The string "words" may appear in lines of the entries below. Report how many lines hold it, with only the number.

===== INPUT MATERIAL =====

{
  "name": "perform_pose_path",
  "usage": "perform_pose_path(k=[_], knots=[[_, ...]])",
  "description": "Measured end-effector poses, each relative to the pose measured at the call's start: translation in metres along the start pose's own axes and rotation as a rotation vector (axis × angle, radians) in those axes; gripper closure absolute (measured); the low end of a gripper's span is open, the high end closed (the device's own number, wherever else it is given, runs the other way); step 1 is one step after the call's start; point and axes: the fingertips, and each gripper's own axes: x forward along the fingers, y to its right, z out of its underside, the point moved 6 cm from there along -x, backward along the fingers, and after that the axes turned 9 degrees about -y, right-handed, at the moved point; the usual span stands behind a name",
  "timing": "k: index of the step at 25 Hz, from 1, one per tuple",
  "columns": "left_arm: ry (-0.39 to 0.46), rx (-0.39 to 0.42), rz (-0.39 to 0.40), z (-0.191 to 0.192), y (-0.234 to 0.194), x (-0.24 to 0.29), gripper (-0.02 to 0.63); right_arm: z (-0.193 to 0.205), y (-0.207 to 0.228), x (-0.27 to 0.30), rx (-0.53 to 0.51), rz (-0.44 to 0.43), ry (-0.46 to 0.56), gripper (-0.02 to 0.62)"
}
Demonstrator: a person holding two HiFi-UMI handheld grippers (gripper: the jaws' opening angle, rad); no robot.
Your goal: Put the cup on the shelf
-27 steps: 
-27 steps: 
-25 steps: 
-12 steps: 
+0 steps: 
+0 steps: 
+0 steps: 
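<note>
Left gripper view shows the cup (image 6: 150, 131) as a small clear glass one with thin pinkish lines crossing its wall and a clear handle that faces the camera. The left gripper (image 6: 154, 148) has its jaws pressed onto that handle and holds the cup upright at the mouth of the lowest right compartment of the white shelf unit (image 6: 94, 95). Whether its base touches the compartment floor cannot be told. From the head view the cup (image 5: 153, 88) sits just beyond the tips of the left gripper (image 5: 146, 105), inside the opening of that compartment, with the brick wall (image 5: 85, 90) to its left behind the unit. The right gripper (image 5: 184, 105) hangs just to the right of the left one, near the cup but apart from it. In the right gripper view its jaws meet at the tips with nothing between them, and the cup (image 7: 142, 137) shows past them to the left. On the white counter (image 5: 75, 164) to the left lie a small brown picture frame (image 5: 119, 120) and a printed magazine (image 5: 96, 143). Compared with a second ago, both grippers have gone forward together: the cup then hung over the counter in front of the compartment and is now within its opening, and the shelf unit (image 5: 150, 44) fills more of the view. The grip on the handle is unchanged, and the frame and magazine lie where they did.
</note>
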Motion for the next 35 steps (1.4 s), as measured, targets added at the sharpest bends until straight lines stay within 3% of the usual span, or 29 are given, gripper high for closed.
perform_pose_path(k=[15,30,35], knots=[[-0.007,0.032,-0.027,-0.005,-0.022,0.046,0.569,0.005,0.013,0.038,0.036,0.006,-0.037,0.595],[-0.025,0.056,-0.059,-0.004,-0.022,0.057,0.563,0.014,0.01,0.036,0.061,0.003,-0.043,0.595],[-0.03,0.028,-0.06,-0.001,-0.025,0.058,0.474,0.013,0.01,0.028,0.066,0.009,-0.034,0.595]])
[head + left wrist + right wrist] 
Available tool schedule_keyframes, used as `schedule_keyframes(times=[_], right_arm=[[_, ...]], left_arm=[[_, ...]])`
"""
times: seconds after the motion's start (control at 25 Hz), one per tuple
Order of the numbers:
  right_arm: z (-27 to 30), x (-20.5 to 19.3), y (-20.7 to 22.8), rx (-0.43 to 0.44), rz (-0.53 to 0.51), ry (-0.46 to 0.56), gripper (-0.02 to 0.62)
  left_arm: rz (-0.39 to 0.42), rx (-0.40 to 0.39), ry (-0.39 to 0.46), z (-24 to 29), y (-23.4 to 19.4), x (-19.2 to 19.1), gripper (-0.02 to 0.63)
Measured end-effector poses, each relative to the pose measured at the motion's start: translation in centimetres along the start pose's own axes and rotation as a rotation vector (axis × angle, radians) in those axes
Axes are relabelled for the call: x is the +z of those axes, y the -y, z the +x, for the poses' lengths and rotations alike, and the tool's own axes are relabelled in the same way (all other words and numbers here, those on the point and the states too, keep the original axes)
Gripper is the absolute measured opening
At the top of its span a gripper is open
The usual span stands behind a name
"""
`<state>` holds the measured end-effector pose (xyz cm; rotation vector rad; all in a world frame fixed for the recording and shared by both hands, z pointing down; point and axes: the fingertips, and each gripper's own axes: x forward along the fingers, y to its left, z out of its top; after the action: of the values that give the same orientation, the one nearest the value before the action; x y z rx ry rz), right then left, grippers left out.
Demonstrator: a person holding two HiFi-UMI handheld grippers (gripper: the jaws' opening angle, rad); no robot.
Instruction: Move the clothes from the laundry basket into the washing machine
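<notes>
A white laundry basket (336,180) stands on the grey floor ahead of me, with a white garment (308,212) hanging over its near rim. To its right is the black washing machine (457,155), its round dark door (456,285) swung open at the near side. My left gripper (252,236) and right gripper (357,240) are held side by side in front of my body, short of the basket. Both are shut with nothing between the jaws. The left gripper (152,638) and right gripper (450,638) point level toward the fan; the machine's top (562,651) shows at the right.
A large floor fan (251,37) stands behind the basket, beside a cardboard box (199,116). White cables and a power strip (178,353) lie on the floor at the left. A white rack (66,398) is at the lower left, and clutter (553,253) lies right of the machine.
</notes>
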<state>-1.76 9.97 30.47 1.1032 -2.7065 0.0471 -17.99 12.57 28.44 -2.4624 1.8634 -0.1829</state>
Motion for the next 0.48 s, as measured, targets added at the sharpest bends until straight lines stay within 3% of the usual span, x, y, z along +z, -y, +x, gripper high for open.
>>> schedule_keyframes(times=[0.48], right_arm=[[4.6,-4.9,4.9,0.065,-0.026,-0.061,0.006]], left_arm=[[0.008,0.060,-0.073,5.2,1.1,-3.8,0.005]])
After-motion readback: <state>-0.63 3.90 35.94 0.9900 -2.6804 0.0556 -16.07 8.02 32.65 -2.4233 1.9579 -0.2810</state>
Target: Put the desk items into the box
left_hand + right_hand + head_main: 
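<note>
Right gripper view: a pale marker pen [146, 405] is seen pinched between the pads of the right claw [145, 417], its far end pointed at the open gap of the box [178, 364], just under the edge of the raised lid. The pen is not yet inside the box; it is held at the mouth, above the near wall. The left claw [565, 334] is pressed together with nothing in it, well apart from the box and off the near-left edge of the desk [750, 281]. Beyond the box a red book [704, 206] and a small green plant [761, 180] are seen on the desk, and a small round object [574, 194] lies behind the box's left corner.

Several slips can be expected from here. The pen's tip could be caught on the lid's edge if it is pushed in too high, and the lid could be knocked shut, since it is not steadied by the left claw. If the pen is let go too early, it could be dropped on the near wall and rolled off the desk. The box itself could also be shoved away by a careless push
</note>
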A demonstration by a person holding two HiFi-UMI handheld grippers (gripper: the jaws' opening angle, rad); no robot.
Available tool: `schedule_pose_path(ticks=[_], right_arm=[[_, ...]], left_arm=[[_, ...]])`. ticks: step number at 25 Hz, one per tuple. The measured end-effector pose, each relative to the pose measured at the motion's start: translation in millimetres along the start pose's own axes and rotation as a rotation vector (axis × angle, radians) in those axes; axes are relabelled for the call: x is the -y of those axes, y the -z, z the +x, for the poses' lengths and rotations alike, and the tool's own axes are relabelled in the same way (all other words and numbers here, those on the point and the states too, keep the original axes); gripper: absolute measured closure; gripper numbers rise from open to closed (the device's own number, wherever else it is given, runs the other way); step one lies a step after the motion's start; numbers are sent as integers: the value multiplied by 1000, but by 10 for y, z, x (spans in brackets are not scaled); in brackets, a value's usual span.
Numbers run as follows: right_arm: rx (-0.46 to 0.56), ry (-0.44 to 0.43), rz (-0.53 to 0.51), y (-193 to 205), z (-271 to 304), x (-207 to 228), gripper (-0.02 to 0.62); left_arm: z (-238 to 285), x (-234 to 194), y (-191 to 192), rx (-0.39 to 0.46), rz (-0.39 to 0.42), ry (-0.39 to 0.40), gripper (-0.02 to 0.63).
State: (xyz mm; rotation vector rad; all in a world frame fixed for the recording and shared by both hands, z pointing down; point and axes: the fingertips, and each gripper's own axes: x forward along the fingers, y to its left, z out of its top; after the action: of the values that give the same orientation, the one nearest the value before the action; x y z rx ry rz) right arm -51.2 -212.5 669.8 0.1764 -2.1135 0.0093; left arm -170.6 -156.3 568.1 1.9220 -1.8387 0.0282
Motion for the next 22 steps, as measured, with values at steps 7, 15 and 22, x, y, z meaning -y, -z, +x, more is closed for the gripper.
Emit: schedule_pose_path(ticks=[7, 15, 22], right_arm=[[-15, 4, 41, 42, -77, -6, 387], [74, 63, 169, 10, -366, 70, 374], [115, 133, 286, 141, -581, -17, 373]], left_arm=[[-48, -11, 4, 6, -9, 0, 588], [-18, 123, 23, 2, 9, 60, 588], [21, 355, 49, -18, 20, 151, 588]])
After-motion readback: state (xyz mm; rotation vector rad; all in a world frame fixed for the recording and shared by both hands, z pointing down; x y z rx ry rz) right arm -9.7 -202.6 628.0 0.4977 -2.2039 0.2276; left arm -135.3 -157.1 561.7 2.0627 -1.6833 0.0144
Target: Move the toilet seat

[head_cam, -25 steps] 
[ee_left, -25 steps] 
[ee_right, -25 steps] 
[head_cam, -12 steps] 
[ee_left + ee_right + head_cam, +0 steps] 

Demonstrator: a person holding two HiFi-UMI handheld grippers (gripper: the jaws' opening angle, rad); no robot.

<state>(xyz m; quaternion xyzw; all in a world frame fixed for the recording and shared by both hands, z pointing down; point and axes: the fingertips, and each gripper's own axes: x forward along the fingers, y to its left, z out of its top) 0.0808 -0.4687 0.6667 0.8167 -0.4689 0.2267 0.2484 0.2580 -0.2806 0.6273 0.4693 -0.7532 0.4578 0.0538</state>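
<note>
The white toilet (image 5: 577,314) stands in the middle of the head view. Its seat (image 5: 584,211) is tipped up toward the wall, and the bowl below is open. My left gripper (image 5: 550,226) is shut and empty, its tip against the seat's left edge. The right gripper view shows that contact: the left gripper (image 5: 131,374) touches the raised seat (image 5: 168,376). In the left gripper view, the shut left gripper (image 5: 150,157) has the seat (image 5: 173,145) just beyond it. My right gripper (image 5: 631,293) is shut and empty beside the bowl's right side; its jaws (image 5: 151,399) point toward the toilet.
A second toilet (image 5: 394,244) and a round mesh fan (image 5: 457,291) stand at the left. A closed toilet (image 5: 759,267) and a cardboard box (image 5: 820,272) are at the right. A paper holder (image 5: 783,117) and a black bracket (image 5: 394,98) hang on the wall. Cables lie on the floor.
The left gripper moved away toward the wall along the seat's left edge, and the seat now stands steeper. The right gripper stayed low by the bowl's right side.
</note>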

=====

* _ANSWER FOR THE TASK_
2